It was a startling, unexpected question. My father and I had had few, if any, philosophical discussions in our lives together. Without giving it a lot of thought, I replied, “With knowledge.” I probably thought he was talking about the pain-killing drugs he could ask for, the sort that also numb your mind and make you oblivious, put you into a narcotic coma that takes away the pain and stress.

I have always wanted to know what is happening to me, to be aware of everything around me. I would hate to be unable to read as I do every day now. I would have assumed he would too — both my parents were voracious readers — but he never gave me back his own response, just looked up at the ceiling. I probably thought he was having a pain spasm and didn’t try to pursue it further. I should have noticed then that he was reading less and less as the cancer progressed.

But later I thought more about it, about his question and my response. I still do, but he died before I could return to discuss it with him.

By the time my father was sent to the hospital for his remaining time palliative care, my mother had already been placed in a nursing home. My father had resigned himself to the fact he could no longer care for her as she needed. She had had a stroke in 1960, leaving her left side paralyzed, and by the mid-1990s, was pretty much wheelchair-bound. My father continued to care for her every day, stoic and uncomplaining as he had for almost four decades, but at 92 he simply didn’t have the strength to move her in and out of her chair or bed, or lift her when she fell. The move to a care facility was mandated by both their ages and declining health.

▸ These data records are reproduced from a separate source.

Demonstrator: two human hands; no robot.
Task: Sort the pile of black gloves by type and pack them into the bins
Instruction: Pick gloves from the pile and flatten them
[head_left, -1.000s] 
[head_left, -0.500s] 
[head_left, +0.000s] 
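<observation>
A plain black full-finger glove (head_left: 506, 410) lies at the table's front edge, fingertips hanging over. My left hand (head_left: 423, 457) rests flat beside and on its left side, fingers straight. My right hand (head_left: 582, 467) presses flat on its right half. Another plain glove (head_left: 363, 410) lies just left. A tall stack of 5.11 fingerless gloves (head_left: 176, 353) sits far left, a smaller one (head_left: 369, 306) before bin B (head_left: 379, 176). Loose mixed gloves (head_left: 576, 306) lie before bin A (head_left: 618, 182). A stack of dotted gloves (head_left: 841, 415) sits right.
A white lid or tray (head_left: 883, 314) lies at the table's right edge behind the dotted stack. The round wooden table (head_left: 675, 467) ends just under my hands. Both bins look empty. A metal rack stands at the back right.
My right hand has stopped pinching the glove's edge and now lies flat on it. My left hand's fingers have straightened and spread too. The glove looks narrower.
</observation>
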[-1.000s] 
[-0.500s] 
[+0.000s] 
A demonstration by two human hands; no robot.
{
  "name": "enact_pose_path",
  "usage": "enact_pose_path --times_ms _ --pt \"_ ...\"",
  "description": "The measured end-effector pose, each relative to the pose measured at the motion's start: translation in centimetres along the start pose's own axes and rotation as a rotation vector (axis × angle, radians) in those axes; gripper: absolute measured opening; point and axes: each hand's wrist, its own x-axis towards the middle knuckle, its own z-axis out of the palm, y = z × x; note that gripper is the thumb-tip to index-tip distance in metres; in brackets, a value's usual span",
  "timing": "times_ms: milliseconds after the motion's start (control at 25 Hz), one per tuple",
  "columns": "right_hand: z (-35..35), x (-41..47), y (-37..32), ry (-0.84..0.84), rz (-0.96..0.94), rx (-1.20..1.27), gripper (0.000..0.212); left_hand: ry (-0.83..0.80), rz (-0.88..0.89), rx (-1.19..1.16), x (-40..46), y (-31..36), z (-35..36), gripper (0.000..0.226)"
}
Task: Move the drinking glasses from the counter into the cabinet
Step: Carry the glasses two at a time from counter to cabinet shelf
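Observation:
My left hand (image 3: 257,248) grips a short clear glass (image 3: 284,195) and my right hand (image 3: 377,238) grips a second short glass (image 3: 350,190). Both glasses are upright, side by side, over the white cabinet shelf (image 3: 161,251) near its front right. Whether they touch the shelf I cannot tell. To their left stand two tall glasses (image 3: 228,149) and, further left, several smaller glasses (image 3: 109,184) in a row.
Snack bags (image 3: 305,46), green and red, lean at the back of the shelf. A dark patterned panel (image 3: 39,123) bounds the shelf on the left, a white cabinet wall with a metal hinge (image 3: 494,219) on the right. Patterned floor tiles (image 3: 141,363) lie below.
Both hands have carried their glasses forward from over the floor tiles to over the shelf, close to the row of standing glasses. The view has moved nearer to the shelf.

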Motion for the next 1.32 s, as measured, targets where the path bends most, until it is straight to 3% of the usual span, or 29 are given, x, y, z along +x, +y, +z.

The nursing home had basically two classes of patients: those with able minds, like my mother, and those in various stages of dementia, Alzheimer’s, or other forms of senility that robbed them of their mental capacities. Until he was hospitalized, my father visited my mother daily, driving to and from to sit with her for many hours, talking, reading together, having meals together. He would have seen these other people, some in almost vegetative states, being cared for and fed by staff. Some were incapable of even simple functions, many had serious medical issues, too. I also saw them,  when we visited her, but gave them little thought aside from some vague sympathy and relief that my mother was still mentally active and aware.

I now suspect my father was far more aware of them than I, and in his last months may have envied them their innocent ignorance, unaware that they were dying, freed from the stress of facing your own rapidly impending death. Mortality never kept them awake at night. Some couldn’t remember even from hour to hour who they were, where they were. My father, however, was as awake as he had been, keenly aware of everything going on around and inside him. He knew what was coming, he knew the inevitable end, he knew he might not awake from the next sleep.

Robert CrumbI was thinking about that question this week, as I lay on the operating table waiting for my cystoscopy.The doctor was at the computer reading the results of my most recent blood test as I entered, and announced that my PSA numbers had risen from their post-surgery levels, from below 1 to above 2. That meant my cancer had not been entirely removed along with my prostate, but instead was growing. While intellectually that’s not a terrible surprise when you have been diagnosed with stage 3 and possibly stage 4 prostate cancer, it bodes ill for my survival. Takes the glow right off the rest of the day.

There are treatments available, of course, including radiation and chemotherapy, neither of which I look forward to. Some days I wonder if the treatment isn’t worse than the disease. Their side-effects will likely be worse than anything I am currently experiencing. I lay awake that night for hours, unable to not think about what the future holds and it looked bleak. 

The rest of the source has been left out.